Let $\mathbf{w}_{i}$ be the weight of the training instance $i$ , denoted as $(x_{i},y_{i})$ , in $\mathcal{B}$ , the gradient of $\mathbf{w}_{i}$ on $\mathcal{L}_{M}$ can be represented by the similarity between the gradients on training instance $i$ and the gradients on the meta validation set:

\frac{\partial L_{M}(\hat{\mathbf{\theta}}(\mathbf{w}))}{\partial\mathbf{w}_{i}}=-\frac{\eta}{|\mathcal{B}|}\cdot[\frac{1}{|D_{M}|}\sum_{j=1}^{|D_{M}|}\vec{\mathbf{g}}_{\hat{\mathbf{\theta}}}(x_{j},y_{j})^{T}]\cdot\vec{\mathbf{g}}_{\mathbf{\theta}}(x_{i},y_{i})

where $\frac{1}{|D_{M}|}\sum_{j=1}^{|D_{M}|}\vec{\mathbf{g}}_{\hat{\mathbf{\theta}}}(x_{j},y_{j})^{T}$ is the gradients of $\hat{\mathbf{\theta}}$ on $D_{M}$ , $\vec{\mathbf{g}}_{\mathbf{\theta}}^{i}(x_{i},y_{i})$ is the gradients of $\mathbf{\theta}$ on the training instance $i$ , $\eta$ is the learning rate in Eq. (3)

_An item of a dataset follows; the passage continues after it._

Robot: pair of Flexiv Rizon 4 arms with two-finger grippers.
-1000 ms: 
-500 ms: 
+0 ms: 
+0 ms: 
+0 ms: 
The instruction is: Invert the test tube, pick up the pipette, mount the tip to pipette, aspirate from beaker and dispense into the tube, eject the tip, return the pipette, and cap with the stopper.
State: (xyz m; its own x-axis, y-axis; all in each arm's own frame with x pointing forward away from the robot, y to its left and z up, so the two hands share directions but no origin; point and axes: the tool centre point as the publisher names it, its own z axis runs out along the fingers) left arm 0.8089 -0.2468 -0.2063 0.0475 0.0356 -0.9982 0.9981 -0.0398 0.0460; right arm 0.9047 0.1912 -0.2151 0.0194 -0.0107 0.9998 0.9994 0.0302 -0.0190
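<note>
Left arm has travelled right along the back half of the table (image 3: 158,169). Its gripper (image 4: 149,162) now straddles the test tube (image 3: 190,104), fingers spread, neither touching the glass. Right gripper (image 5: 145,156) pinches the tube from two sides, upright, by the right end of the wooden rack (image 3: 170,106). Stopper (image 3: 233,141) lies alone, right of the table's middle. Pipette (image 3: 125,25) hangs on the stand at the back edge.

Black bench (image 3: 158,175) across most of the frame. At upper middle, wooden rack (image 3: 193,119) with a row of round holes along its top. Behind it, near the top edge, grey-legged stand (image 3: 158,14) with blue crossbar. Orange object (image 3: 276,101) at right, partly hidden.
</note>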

According to Theorem 1, $\frac{\partial L_{M}(\hat{\mathbf{\theta}}(\mathbf{w}))}{\partial\mathbf{w}_{i}}$ is not indicative for every training instance if the model’s gradient on the meta validation set (i.e., $\frac{1}{|D_{M}|}\sum_{j=1}^{|D_{M}|}\vec{\mathbf{g}}_{\hat{\mathbf{\theta}}}(x_{j},y_{j})$ ) is very small, which we named as the training guidance vanishment problem. In DaMSTF, the meta-learning module is challenged by the training guidance vanishment problem from the following aspects.

Firstly, the meta validation set is much smaller than the meta training set, so the model converges faster on the meta validation set than that on the meta training set. Considering the optimization on neural networks is non-convex, the model can converge to an inferior optimal if it converges too early on the meta validation set. In this case, the model’s gradient on the meta validation set is very small, which results in the training guidance vanishment.

Secondly, the instances in $D_{E}$ are the ones with small prediction entropy. Since the supervision for the pseudo instances is exactly the model’s predictions, lower prediction entropy results in lower risk loss. Then, the gradients back-propagated from the risk loss are negligible, which also results in the training guidance vanishment.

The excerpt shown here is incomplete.